Benito Pérez Galdós: El doctor Centeno

 


Hay algo especial en Galdós que se me hace irresistible. Cuando acabo de leer un libro y me pongo a pensar en el siguiente que voy a leer, se me va la vista a los tomos de sus obras completas y, tras leer la introducción o parte de la siguiente novela que cronológicamente aparece no puedo dejar de empezarla. Tras la peculiar El amigo Manso viene El doctor Centeno (1883).

Felipe Centeno es un chavalín que ya ha aparecido en otras novelas: Marianela y La familia de León Roch. Nos lo encontramos al principio de esta novela medio desfallecido echado en un banco. Pasan junto a él Alejandro Miquis y Juan Antonio de Cienfuegos. El primero, que también aparece antes en La desheredada, aunque los protagonistas son sus hermanos y familiares, se apiada del muchacho y lo toma como sirviente. Hecho paradójico pues enseguida nos damos cuenta de que Alejandro es un bobalicón manirroto, sin un duro, que es feliz ayudando a todo el mundo, aunque para ello tenga que sacarse el pan de la boca.  Aunque el libro se titule así, lo que vamos a presenciar realmente es un episodio de la vida de Alejandro Miquis.

Estudiante de leyes, está en Madrid para asistir a la Universidad, pero con sus amigos de “residencia” (casa o posada que habitan varios estudiantes y otros personajes galdosianos), se dedica a vivir como bohemio y escribir dramas en verso con los que espera triunfar. No es un perdido vividor. Cierto que hay una mujer que se ha apoderado de su corazón (y de todos sus cuartos cuando alguno tiene), pero Alejandro simplemente es un soñador. Galdós nos retrata un Madrid miserable. Miserable por dos motivos: uno, obviamente, es la escasez de dinero y trabajo. El otro, la miseria moral de los amigos y conocidos de nuestro héroe. Cuando pueden se aprovechan de la munificencia del joven. Y cuando aquel les necesita lo abandonan a su suerte y le critican diciendo que está en esa situación únicamente por su culpa. Centeno es el único que se muestra fiel. Tanto que cuando ve que su amo derrocha dinero y comida calla y aprieta los puños porque Alejandro le ha dicho que él es así y así quiere seguir siendo.

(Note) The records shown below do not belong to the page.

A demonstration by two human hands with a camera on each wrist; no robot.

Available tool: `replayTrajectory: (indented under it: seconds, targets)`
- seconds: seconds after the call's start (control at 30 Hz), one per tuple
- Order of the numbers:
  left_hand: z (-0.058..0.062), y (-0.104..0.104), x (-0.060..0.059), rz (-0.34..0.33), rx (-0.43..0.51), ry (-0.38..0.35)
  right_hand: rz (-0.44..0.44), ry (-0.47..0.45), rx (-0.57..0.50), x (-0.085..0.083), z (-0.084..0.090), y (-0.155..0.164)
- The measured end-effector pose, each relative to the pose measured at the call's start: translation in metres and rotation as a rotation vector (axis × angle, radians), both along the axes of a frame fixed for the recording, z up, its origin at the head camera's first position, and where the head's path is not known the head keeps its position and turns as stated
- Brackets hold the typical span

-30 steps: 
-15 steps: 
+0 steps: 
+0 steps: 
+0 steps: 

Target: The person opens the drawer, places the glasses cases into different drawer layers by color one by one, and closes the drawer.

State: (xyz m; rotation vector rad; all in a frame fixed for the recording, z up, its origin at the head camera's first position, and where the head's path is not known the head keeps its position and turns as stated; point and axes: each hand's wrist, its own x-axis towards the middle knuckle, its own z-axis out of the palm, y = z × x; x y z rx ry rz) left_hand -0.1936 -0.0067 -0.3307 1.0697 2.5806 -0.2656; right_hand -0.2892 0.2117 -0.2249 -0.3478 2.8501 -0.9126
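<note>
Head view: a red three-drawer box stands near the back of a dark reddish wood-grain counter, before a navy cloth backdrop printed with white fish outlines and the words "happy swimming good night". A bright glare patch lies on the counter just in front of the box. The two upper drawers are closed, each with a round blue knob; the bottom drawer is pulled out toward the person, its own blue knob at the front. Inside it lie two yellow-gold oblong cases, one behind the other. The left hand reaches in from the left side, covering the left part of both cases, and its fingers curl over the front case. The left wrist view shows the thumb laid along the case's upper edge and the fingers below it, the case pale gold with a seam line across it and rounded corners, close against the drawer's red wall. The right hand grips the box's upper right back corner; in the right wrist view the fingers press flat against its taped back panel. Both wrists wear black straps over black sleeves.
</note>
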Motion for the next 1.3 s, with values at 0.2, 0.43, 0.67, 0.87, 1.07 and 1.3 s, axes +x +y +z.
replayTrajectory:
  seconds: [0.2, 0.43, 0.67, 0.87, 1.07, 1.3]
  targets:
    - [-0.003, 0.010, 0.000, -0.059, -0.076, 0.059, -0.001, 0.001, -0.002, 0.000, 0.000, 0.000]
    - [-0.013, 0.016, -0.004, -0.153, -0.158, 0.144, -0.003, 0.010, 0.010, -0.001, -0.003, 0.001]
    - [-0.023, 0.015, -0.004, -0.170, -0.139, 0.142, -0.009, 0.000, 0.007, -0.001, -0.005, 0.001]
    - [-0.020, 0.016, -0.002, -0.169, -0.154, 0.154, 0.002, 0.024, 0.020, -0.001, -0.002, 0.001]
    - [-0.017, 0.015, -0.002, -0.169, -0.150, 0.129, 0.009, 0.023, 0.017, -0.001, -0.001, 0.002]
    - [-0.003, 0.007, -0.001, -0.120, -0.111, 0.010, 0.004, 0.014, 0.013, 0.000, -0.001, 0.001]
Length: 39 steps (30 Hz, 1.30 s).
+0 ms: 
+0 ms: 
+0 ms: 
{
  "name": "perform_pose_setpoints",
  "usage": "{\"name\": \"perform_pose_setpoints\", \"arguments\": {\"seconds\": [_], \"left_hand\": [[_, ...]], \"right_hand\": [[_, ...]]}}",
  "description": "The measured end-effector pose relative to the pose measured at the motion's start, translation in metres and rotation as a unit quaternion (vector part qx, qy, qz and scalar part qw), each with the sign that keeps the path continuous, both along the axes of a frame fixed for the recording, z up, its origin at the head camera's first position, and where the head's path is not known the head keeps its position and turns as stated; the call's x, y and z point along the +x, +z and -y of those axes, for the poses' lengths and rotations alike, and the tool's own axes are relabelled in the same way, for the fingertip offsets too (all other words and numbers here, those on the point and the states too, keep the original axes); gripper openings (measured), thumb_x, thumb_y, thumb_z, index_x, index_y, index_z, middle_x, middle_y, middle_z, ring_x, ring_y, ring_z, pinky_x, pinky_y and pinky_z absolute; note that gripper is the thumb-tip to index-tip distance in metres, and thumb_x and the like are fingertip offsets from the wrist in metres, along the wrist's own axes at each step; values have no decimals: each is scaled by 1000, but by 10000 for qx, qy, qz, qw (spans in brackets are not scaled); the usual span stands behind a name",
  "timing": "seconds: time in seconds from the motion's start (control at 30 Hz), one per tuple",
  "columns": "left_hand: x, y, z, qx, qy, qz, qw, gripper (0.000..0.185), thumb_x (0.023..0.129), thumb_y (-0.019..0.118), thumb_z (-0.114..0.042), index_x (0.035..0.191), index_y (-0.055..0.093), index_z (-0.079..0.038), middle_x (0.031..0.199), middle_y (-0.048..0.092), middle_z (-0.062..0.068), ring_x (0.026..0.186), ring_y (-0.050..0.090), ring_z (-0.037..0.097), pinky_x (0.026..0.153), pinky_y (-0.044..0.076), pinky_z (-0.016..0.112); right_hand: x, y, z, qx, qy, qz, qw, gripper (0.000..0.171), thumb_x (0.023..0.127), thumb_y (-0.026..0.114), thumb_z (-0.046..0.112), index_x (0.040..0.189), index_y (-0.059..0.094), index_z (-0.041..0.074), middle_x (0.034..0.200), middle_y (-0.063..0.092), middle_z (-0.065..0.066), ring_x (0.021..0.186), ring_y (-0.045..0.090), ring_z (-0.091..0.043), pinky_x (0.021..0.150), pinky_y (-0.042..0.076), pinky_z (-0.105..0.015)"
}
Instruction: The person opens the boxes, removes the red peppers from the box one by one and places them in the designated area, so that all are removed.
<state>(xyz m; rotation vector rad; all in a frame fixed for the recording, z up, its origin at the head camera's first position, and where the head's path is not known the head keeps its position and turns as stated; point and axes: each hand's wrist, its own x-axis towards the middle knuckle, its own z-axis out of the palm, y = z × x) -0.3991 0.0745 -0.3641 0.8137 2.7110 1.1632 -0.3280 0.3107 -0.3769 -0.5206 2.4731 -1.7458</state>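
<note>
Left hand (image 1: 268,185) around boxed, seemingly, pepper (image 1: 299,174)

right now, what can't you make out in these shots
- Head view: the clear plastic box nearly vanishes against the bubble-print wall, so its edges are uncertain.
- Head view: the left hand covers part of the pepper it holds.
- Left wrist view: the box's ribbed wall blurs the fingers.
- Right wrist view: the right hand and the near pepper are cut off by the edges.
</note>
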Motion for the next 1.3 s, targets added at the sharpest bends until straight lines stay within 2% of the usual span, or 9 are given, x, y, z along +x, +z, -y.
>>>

Copio estos dos párrafos que me han llamado especialmente la atención:

Acuérdate, lectorcillo, de cuando tú y yo y otras personas de cuenta vivíamos en casa de doña Virginia, y considera cómo el rodar de los tiempos, dando la vuelta de veinte años, ha cambiado cosas y personas. La casa ya no existe; doña Virginia y su marido, o lo que fuera, Dios sabe dónde andan. Ni les he vuelto a ver ni tengo ganas de encontrármeles por ahí. Aquellos guapos chicos, aquellos otros señores de diversa condición, que allí vimos entrar, permanecer y salir, en un período de dos años, ¿qué se hicieron? ¿Qué fue de tanto bullicioso estudiante, qué de tan variada gente?

Detente, memoria, deja a un lado las tristezas y prueba a referir lo pasado y pintar el teatro de tan grandes sucesos y notables personas, sin interrumpir tu narración con ayes lastimeros. Procura reproducir, si para ello tienes poder bastante, aquel largo pasillo, con tres vueltas, parecido a una conciencia llena de malicias y traiciones, aquella estera rota, tan peligrosa para el que andaba un poco de prisa, aquellos cuartos que al angosto pasillo se abrían, aquella sala y gabinete donde se aposentaban los huéspedes de campanillas, aquel olor de fritanga que desde la cocina se esparcía por toda la casa saliendo hasta la escalera para dar el quién vive a todo el que entraba.